ESWT also diminishes pain. It initially reduces pain through what is known as hyperstimulation anesthesia. The nerves sending pain signals to the brain are stimulated to such an extent that their activity diminishes, thereby decreasing or eliminating pain.

When activated, the so-called C nerve fibers – responsible for transmitting pain – release substance P in the tissue as well as in the spinal cord. Substance P – a pain mediator and growth factor – is responsible for causing slight discomfort during and after shock wave treatment. However, with prolonged activation, C nerve fibers become incapable for some time of releasing substance P and causing pain.

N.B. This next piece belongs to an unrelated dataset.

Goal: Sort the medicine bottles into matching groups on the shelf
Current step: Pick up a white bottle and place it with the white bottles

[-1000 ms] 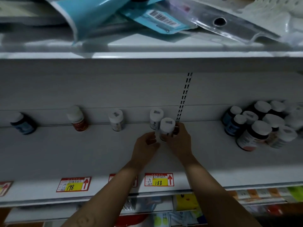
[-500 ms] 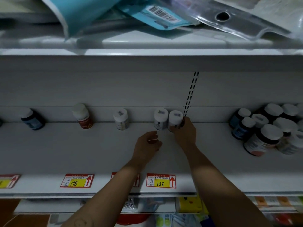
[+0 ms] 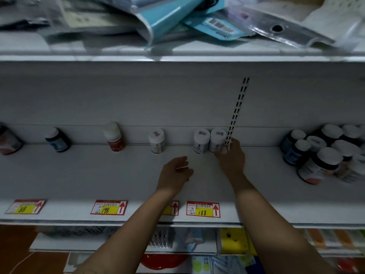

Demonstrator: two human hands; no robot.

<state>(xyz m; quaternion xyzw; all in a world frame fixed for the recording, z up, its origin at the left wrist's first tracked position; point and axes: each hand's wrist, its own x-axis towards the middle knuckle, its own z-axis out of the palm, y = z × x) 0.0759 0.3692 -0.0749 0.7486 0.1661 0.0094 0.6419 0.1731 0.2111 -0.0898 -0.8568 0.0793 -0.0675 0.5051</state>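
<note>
"Head camera: where do we see the white bottle [image 3: 217, 138]?"
"At the back of the shelf [image 3: 79, 175], touching its twin bottle [image 3: 201, 140]. Our right hand [image 3: 232, 157] grips its base; our left hand [image 3: 173, 173] hovers loosely curled, holding nothing, apart from both."

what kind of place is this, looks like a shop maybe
Probably a pharmacy or shop aisle: yellow price tags along the shelf edge, medicine bottles lined up, and a barcoded packet above.

right hand [image 3: 231, 162] hides the base of a white bottle [image 3: 217, 137]; an arm [image 3: 138, 224] covers a price tag [image 3: 174, 208]; leftmost bottle [image 3: 8, 140] is cut off.
</note>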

Shock waves lead to the depletion of substance P from free nerve endings. Less substance P in the tissue leads to reduced pain. But less substance P also causes so-called neurogenic inflammation to decline. A decline in neurogenic inflammation may in turn smooth the way to healing – together with the release of growth factors such as bone morphogenetic protein (BMP), vascular endothelial growth factor (VEGF) and proliferating cell nuclear antigen (PCNA), and the activation of stem cells in the treated tissue. While the process explains the long-lasting analgesic effect of shock waves, substance P has also been shown to stimulate angiogenesis and capillarization, stimulate neovascularization and contribute to tissue regeneration and new bone formation.

Extracorporeal shock waves produce a regenerative or tissue-repairing effect in musculoskeletal tissues, not merely a mechanical disintegrating effect. They appear to stimulate the release of angiogenic growth factors and the ingrowth of neovascularization and improvement in blood supply leading to repair of tendon and bone.